# HRT (Hash Relational Tensor) ingest

**Assignment**:

>class HashRelationTensor (HRT) covers most of functionality that we need to manage in-memory presentation. Lets treat it as a draft of initial part for our R&D project.
>
>In the next part we are going to develop support for data ingestion. The way how we are building HRT is application agnostic - we are passing binary relation as triple (h_1, h_2, v); 2 maps h2i and i2h manage translation from hash to index, and from index to hash.
In our R&D project HRT is immutable in the sense of of immutable git commits. T --> H (tokens to hashes) map can mutate due to hash collision (diff tokens can be mapped to the same hash value); v - that represent frequency of (h_1, h_2) pair will increase with each new use (touch) of this pair. Those changes will be committed to HPT by saving previous state of HRT as a snapshot of changes.
>
>In our project tokens are presented or built from fix size symbol base. Those symbols should sutisfy the following axioms:
>1. **Non-inflectional** (no paradigms, no declensions)  
>2. **Compositionally closed** (complex = stack of simples)  
>3. **Lexicographically frozen** (each symbol has **one** normative definition)  

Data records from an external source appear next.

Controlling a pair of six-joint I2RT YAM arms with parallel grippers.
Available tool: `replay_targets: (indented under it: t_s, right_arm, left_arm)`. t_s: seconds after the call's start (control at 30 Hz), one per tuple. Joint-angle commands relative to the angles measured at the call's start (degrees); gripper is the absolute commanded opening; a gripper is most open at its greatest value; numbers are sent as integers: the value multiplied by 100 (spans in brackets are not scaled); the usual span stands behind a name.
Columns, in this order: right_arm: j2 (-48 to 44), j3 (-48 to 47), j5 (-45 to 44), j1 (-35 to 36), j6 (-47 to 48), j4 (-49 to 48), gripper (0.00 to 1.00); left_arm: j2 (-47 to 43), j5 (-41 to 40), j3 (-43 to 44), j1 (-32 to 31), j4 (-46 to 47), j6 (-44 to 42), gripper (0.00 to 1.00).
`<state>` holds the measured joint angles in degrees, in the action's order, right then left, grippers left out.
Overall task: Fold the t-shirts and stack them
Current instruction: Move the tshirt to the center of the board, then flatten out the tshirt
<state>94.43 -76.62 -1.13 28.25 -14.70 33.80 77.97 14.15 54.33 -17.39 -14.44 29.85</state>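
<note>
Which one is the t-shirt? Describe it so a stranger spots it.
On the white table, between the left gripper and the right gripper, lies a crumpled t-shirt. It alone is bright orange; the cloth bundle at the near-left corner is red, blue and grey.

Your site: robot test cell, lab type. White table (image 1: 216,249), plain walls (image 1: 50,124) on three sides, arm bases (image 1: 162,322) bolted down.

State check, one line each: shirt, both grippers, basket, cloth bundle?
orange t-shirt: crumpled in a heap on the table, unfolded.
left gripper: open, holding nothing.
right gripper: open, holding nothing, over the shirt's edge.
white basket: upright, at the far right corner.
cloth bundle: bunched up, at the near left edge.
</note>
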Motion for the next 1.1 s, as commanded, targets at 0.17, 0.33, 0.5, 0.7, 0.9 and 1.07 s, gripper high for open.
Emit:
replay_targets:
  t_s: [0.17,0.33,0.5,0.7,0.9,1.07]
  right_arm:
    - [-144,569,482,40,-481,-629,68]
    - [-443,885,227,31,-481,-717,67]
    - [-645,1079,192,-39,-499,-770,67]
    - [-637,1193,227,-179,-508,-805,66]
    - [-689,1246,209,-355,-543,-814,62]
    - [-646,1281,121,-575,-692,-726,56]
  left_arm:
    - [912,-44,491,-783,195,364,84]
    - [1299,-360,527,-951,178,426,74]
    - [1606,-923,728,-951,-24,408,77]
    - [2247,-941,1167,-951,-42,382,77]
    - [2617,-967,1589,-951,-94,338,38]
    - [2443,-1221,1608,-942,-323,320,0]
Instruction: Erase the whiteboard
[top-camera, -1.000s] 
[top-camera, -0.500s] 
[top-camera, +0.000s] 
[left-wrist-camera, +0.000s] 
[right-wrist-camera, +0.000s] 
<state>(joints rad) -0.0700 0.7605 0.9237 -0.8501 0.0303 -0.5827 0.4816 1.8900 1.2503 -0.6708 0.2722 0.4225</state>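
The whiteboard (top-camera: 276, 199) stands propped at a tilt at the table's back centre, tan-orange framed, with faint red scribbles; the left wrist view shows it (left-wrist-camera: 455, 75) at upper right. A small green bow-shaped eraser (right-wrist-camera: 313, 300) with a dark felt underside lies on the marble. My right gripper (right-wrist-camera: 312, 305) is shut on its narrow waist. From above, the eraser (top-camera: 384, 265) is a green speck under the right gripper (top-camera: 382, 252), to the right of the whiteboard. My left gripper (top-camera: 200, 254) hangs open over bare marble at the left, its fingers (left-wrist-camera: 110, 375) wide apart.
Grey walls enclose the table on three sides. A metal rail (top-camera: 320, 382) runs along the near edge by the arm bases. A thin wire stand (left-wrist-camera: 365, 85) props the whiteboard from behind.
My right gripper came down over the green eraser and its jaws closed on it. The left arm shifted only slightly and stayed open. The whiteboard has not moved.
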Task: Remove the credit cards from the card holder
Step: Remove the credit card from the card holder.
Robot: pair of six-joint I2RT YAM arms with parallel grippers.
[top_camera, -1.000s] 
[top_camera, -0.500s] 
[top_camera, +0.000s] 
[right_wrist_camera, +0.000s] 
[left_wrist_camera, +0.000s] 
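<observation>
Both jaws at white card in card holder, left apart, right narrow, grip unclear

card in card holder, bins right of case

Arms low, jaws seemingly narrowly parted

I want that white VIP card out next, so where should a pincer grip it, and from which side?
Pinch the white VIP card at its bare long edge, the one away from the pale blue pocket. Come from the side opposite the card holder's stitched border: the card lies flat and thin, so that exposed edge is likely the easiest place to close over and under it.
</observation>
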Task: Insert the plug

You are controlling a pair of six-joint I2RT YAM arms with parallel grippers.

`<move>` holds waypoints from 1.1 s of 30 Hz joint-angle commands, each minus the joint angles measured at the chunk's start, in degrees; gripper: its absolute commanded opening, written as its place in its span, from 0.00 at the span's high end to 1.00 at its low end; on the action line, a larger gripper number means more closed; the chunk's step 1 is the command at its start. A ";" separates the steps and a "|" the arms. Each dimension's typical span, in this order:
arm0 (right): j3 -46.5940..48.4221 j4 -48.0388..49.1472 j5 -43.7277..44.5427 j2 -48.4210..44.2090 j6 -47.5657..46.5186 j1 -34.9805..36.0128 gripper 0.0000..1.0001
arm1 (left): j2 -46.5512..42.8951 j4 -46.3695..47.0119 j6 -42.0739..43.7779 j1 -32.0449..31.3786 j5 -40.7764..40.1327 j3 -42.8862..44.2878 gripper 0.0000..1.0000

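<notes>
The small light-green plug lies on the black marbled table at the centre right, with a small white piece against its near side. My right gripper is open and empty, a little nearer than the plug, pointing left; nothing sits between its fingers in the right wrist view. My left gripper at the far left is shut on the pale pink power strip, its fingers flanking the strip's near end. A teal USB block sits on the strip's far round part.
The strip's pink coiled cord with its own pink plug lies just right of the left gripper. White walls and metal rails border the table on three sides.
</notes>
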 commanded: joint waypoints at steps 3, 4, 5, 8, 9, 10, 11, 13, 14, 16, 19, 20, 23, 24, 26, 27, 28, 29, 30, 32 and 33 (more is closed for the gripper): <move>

>4. **Hashable** (deterministic bit-pattern from symbol)
>
>We are going to use Chinese as our base symbol collection. Chinese is **our first substrate** because it is **optimally hieroglyphic**:
>- finite, standardized inventory (≈ 80 k)  
>- unambiguous dictionary definitions **in the same language**  
>- clear **radical→character→word** composition rules  
>- 3 000 years of **continuous semantic fossil record**
>
>80K is good for computing resources but it is very limited for hash based encoding. Generated encodings are prone to false positives when different sequences in Chinese text would produce identical hash presentation.
>
>To solve this problem we are applying n-gram pattern with 3-gram sliding window for scanning incoming text. Each 3-token window will produce 3 n-tokens: 1-token, 2-token, and 3-token. For example, (a, b, c) --> {(a), (a, b), (a, b, c)}; after sliding 1 step right: (b, c, d) --> {(b), (b, c), (b, c, d)}.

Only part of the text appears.